Finance & Marchés

Le Yémen : un champ de bataille économique où deux banques centrales luttent pour la survie monétaire

La division monétaire du Yémen

Imaginez un pays où la monnaie varie radicalement d’une région à l’autre. Depuis la guerre civile de 2014, le Yémen vit cette réalité. Deux gouvernements, deux banques centrales, et deux valeurs du riyal, la monnaie locale, dessinent un paysage financier schizophrénique. À Aden, sous le contrôle du gouvernement d’Abdrabbo Mansour Hadi, le riyal plonge à des niveaux historiquement bas, tandis que dans les zones Houthies, le riyal tient une valeur bien plus élevée.

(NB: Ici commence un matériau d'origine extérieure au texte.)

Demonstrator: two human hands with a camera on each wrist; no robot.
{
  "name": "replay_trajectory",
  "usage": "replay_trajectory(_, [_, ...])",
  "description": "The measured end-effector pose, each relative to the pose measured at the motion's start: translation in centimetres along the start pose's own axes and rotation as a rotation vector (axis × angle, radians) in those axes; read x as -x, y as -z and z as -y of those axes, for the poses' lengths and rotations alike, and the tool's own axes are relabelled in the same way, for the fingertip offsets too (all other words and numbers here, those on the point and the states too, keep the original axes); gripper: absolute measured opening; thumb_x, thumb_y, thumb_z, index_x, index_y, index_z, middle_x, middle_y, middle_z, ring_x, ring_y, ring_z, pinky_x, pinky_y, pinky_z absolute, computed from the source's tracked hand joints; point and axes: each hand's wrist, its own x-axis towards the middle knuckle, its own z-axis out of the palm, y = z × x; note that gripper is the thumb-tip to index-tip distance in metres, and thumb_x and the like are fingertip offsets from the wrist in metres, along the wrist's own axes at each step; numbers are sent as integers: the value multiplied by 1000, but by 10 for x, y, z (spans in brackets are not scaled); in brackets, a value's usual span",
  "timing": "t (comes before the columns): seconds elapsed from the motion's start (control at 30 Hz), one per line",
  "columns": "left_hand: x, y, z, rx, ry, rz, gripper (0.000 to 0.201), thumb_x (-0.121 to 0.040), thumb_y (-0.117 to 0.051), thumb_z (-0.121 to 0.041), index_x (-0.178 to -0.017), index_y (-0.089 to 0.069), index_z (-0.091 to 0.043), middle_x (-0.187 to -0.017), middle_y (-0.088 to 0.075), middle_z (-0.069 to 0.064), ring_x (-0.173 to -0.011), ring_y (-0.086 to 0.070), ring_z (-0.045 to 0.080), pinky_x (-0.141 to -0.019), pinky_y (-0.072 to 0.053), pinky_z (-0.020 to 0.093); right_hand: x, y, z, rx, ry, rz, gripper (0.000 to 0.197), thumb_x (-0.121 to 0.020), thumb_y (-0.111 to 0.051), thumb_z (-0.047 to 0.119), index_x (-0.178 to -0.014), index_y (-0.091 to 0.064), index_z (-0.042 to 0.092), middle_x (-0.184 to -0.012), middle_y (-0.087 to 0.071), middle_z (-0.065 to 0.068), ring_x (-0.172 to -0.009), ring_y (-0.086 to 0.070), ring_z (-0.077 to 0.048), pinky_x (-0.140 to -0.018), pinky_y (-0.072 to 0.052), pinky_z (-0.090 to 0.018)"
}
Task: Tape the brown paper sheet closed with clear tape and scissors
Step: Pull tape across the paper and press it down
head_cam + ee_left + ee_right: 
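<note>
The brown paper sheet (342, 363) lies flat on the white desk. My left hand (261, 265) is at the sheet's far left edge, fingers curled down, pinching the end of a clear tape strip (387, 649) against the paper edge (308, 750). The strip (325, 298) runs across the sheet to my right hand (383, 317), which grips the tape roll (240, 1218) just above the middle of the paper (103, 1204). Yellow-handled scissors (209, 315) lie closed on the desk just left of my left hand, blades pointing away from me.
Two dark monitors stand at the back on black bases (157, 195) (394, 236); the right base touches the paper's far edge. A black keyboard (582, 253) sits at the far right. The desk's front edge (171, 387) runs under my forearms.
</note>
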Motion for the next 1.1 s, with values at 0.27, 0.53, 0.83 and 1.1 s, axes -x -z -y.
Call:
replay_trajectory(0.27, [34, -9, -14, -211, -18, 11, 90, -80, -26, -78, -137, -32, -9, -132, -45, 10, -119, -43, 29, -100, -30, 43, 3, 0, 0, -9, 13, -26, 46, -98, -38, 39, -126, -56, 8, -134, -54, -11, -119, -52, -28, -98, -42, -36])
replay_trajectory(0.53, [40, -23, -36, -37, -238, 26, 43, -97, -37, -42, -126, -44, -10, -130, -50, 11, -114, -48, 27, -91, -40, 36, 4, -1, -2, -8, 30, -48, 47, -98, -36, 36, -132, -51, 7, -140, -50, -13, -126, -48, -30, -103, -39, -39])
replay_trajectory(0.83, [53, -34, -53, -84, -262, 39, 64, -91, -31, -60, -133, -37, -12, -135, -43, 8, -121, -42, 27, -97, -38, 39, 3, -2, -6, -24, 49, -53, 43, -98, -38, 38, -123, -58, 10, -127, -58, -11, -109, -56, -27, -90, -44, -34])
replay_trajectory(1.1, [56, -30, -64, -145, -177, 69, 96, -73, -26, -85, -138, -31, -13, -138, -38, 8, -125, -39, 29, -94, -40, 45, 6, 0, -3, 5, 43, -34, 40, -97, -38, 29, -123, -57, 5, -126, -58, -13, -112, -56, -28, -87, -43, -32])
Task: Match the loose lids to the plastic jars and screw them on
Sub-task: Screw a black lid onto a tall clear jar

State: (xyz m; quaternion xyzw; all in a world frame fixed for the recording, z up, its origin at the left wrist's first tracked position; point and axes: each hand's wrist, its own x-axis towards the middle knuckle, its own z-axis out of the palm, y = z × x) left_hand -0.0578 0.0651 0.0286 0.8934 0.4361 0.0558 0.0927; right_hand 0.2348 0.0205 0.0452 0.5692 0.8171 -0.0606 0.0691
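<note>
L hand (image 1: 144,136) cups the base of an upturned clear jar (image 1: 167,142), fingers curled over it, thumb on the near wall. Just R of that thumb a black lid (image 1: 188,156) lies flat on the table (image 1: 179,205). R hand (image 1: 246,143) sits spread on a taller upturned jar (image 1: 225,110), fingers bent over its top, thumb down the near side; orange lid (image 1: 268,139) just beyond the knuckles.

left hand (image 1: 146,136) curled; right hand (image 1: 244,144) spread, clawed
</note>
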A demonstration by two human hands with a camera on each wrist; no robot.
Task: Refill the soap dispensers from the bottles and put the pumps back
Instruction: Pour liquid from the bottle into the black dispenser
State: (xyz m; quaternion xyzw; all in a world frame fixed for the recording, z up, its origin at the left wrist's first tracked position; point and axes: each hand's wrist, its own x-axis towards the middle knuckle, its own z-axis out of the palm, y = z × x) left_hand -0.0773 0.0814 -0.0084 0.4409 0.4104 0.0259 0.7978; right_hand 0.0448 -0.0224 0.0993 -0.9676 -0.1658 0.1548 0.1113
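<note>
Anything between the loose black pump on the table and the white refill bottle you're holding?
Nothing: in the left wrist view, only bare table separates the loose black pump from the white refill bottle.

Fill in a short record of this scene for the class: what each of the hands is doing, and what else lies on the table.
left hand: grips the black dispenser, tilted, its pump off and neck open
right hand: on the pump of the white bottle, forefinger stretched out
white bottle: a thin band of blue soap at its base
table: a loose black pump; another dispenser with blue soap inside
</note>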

La situation financière a engendré une crise économique sévère. Avec la chute des exportations de pétrole, principale source de revenu du Yémen, le pays subit une récession inévitable. L’effondrement de la monnaie et la hausse vertigineuse des prix à la consommation, qui ont grimpé de plus de 20% par an, exacerbent la précarité de la vie quotidienne.

Les conséquences humanitaires d’une économie divisée

Cette guerre monétaire ne se limite pas à des chiffres et des statistiques. Elle se traduit par un désastre humanitaire palpable pour chaque Yéménite. Alors que l’inflation galope, le pouvoir d’achat des citoyens chute, poussant de nombreuses familles dans une précarité extrême. L’accès aux biens essentiels, comme la nourriture et les médicaments, devient un défi quotidien.

Le contraste entre les zones contrôlées par les deux gouvernements est frappant. Dans les zones gouvernementales, le riyal faible rend l’importation quasi impossible sans aide internationale, tandis que dans les zones Houthies, la monnaie plus forte ne reflète pas nécessairement une meilleure situation économique, car les sanctions et les blocus limitent également l’accès aux biens essentiels.

Quel futur pour le Yémen ?

Face à cette dualité bancaire, quelles sont les perspectives d’avenir pour le Yémen ? L’espoir réside peut-être dans des négociations qui pourraient réunifier le système monétaire et, par extension, le pays lui-même. Mais la route vers la paix et la stabilité économique est semée d’embûches et nécessite la coopération des deux côtés, ainsi que le soutien de la communauté internationale.

Vous vous demandez peut-être comment un pays peut fonctionner dans de telles conditions. La réponse est simple : avec beaucoup de difficultés. L’unité monétaire pourrait être le premier pas vers la réconciliation nationale, mais en attendant, les Yéménites continuent de subir les conséquences d’une guerre qui va bien au-delà des champs de bataille.

Liste des principales différences entre les zones contrôlées par les gouvernements :

  • Valeur du riyal : 1800 riyals dans la zone gouvernementale contre 530 riyals dans la zone houthie
  • Accès aux importations : extrêmement limité dans la zone gouvernementale en raison de la dévaluation du riyal
  • Impact humanitaire : aggravation de la crise humanitaire avec une inflation galopante et des ressources limitées

Ce panorama du Yémen montre combien la stabilité monétaire est cruciale pour la survie économique et la paix d’un pays. La division actuelle n’est pas seulement une question de chiffres, mais un reflet des profondes fractures politiques et sociales qui doivent être abordées pour envisager un avenir meilleur.